■ **Exercise requirements**:
The required answer is each line in the entries below where "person" occurs.

------------------------------------

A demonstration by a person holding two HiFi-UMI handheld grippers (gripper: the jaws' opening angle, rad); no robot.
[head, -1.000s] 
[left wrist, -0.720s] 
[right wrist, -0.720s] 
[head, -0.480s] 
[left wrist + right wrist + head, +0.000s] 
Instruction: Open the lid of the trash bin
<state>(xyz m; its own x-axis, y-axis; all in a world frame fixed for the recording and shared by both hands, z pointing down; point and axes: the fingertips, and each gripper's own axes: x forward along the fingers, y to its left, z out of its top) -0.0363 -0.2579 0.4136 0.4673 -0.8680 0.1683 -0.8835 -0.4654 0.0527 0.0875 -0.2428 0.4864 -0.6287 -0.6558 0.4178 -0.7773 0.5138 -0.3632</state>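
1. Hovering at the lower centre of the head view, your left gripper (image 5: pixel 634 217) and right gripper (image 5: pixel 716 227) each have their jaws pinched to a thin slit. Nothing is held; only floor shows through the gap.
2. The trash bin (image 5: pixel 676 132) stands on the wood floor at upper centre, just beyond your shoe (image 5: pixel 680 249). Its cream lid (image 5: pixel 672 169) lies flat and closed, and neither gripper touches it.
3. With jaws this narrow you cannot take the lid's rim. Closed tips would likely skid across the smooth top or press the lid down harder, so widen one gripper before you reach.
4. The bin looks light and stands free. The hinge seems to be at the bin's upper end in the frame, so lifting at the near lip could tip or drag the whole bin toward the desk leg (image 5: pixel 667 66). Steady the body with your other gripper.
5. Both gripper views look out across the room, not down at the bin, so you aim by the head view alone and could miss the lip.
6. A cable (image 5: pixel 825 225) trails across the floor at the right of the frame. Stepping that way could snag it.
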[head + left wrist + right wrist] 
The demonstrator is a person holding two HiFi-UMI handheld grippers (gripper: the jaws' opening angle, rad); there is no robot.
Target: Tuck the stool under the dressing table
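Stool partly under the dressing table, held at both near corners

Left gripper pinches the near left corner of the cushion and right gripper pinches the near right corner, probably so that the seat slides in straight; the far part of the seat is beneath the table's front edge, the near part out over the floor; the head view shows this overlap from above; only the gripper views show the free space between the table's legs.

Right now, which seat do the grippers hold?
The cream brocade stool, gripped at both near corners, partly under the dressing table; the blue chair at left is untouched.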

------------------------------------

■ **Completed task**:
A demonstration by a person holding two HiFi-UMI handheld grippers (gripper: the jaws' opening angle, rad); no robot.
The demonstrator is a person holding two HiFi-UMI handheld grippers (gripper: the jaws' opening angle, rad); there is no robot.

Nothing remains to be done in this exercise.